Les premiers secours et l'intervention d'urgence s'inscrivent dans cette approche comme une solution de repli pratique : non pas parce qu'on s'attend à un problème, mais parce qu'on assume la responsabilité de l'imprévu. C'est comparable à la sécurité incendie dans un bâtiment : on espère ne jamais avoir besoin d'un extincteur, mais on souhaite qu'il y en ait un à disposition et que quelqu'un sache s'en servir.

Il est également important que la sécurité ne repose pas uniquement sur l'animateur. Le participant a aussi un rôle à jouer : être honnête quant à ses limites, ne pas mélanger les substances, se reposer suffisamment et réfléchir à l'avance à ce qui peut l'aider à gérer sa tension. Dans un contexte thérapeutique, cela fait partie du consentement éclairé : comprendre ce qui va se passer, les incertitudes possibles et les accords applicables en cas de difficultés.
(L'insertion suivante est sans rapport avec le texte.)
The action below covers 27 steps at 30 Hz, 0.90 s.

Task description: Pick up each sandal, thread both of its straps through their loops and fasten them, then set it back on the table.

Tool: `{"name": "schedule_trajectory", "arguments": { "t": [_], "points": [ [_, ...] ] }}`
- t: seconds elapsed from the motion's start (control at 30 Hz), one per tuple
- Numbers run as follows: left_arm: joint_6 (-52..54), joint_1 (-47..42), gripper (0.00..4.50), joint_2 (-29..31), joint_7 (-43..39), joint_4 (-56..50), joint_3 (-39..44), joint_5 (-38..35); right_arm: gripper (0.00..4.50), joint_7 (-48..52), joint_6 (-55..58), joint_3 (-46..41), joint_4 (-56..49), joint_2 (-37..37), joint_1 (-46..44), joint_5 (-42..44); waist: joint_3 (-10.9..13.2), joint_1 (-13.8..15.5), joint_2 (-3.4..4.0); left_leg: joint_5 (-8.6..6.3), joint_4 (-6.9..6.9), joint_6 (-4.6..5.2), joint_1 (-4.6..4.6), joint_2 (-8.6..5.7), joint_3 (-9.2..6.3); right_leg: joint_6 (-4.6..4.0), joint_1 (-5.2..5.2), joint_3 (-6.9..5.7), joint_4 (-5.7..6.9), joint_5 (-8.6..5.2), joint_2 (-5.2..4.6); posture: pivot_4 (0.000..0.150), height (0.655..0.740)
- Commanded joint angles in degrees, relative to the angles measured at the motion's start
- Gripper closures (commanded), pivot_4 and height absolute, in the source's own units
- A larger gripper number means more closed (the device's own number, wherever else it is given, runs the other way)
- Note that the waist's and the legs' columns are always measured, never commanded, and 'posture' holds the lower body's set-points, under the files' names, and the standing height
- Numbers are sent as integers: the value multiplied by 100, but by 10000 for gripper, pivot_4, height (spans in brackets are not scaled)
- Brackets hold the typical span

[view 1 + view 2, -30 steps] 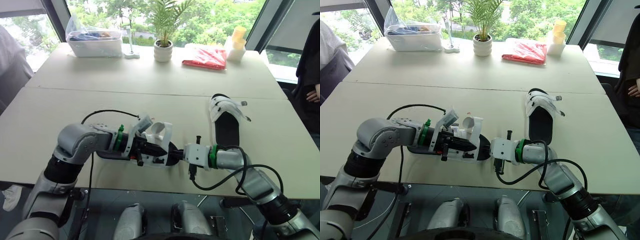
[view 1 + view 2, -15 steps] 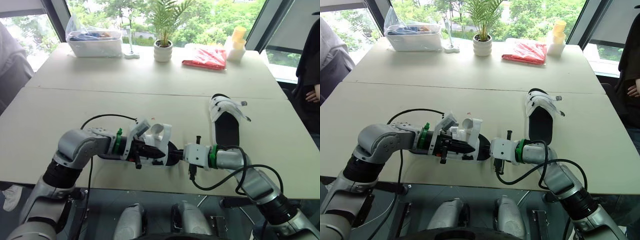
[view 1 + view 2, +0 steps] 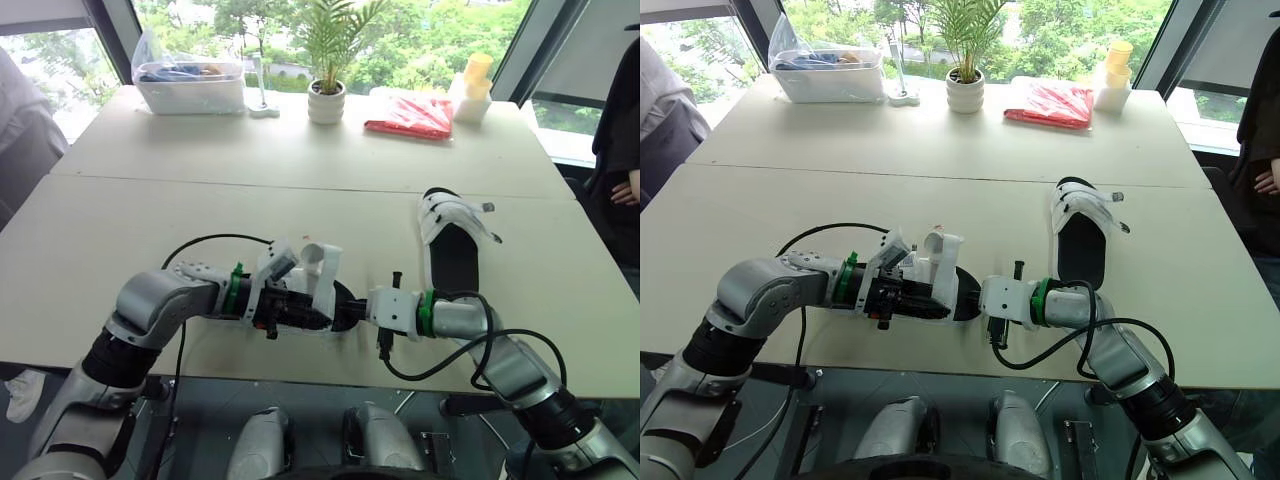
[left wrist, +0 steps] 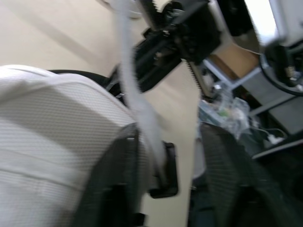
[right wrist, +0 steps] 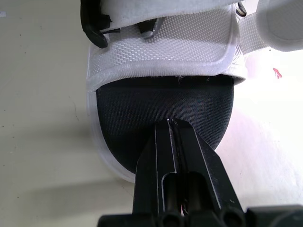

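Beige tabletop (image 3: 300, 150) runs from you to the window, and the sandal (image 5: 161, 101) you are working on lies near its front edge, between the two arms. The second sandal (image 3: 455, 250) lies well apart to the right with its straps loose, so that one is untouched.

Over the last second your left arm has sunk flatter toward the table and pushed further in along the sandal toward its toe. The left gripper (image 3: 300, 310) now sits low against the upper. Its fingers (image 4: 113, 189) stand apart, with the white strap (image 4: 137, 94) running down between them, close to one finger but not pinched by both. A black buckle shows just beneath it.

Your right gripper (image 5: 173, 124) has not moved. Its fingers are pressed together with no gap, holding nothing, and their tip bears on the black insole at the toe, pinning the sandal down.

I read the shift as you lining up on the strap, not yet having it. Neither strap looks threaded, so the task is at an early stage. Close on the strap before you pull.
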Motion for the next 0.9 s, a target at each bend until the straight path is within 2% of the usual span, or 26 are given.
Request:
{"name": "schedule_trajectory", "arguments": {
  "t": [0.03, 0.07, 0.1, 0.23, 0.37, 0.67, 0.77, 0.9],
  "points": [
    [131, 62, 9168, 226, -148, -39, -39, -15, 45000, 290, 470, 650, 836, -76, 409, -373, 3, -3, 4, 0, -1, 0, 0, 0, 0, 0, 0, 0, 0, 0, 0, 1500, 7241],
    [151, 26, 3368, 279, -204, -49, -5, -54, 45000, 289, 466, 651, 831, -79, 417, -375, 4, -5, 5, -1, -2, -1, 0, 0, 0, 0, -1, 0, -1, 0, 0, 1500, 7241],
    [189, -28, 234, 328, -253, -46, 29, -98, 45000, 288, 461, 653, 827, -80, 422, -377, 4, -6, 5, 0, -2, -1, 0, 0, 0, 0, -1, 0, -1, 0, 0, 1500, 7241],
    [337, -248, 234, 412, -364, 58, 115, -220, 45000, 287, 458, 657, 836, -68, 418, -378, 9, -13, 9, 0, -4, 0, -1, 0, 0, 0, -3, 0, -1, 0, 0, 1500, 7241],
    [491, -758, 234, 174, -175, 564, 152, -163, 45000, 279, 429, 671, 879, -40, 395, -390, 9, -5, 6, 6, -5, 10, -2, 0, 0, 1, -5, -2, -1, 0, 0, 1500, 7241],
    [469, -1142, 234, -286, -16, 1152, -55, 113, 45000, 238, 456, 662, 844, -9, 420, -401, 0, -6, -12, 6, -5, 10, -1, 1, 0, 2, -5, -7, -1, 1, 0, 1500, 7241],
    [443, -1039, 13448, -217, -194, 1015, -147, 103, 45000, 224, 479, 649, 813, -12, 449, -397, 0, -13, -11, 6, -6, 10, -2, 1, 0, 2, -6, -7, -1, 1, 0, 1500, 7241],
    [480, -996, 34443, -212, -245, 955, -146, 104, 45000, 218, 491, 645, 792, -15, 467, -397, 0, -17, -11, 6, -8, 10, -2, 1, 0, 1, -7, -7, -2, 1, 0, 1500, 7241]
  ]
}}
Science, thérapie et les limites de ce que nous pouvons dire

L'intérêt scientifique pour la thérapie assistée par MDMA, notamment dans le traitement des traumatismes, est croissant. Cependant, le contexte de la recherche diffère sensiblement de la pratique : la recherche s'appuie sur des critères de sélection rigoureux, des cadres médicaux et des protocoles stricts. En dehors de la recherche, on parle souvent, aux Pays-Bas, d'un accompagnement dans le cadre de la réduction des risques. Il s'agit de deux environnements distincts, présentant chacun leurs propres possibilités et limites.

Il est donc judicieux de faire une distinction, dans la manière dont on parle de sécurité, entre :

– Recherche scientifique : ce qui a été étudié dans des conditions contrôlées, avec des protocoles clairs.

– Expériences pratiques : des signaux et des leçons précieux, mais pas automatiquement généralisables.

– Informations pratiques : mesures susceptibles de réduire les risques, sans prétention quant à leur effet ou leur résultat.

Si vous envisagez une évolution de carrière, il est conseillé de vous renseigner explicitement sur l'organisation de la sécurité : quelle formation possède le superviseur ? Comment les situations imprévues sont-elles gérées ? Quels sont les limites et les possibilités d'orientation ? Ce sont des questions pragmatiques, conformes à une démarche responsable.

Conclusion

Les premiers secours, et notamment les premiers secours pour la dysmorphie corporelle, ne sont pas un aspect secondaire de la thérapie dans un contexte psychédélique, mais un fondement pratique de la réduction des risques. Ils permettent aux intervenants de garder une vue d'ensemble, de mieux reconnaître les signes avant-coureurs et, si nécessaire, de faire appel à une aide professionnelle rapidement. Les témoignages montrent que les incidents graves sont relativement rares, mais que la préparation reste essentielle précisément pour cette raison.

Si vous souhaitez explorer à votre rythme si une séance de MDMA dans un contexte de réduction des risques vous convient, vous pouvez vous inscrire via Inscrivez-vous à une séance de MDMA. Des attentes réalistes, une bonne préparation et des accords de sécurité clairs restent essentiels à cet égard.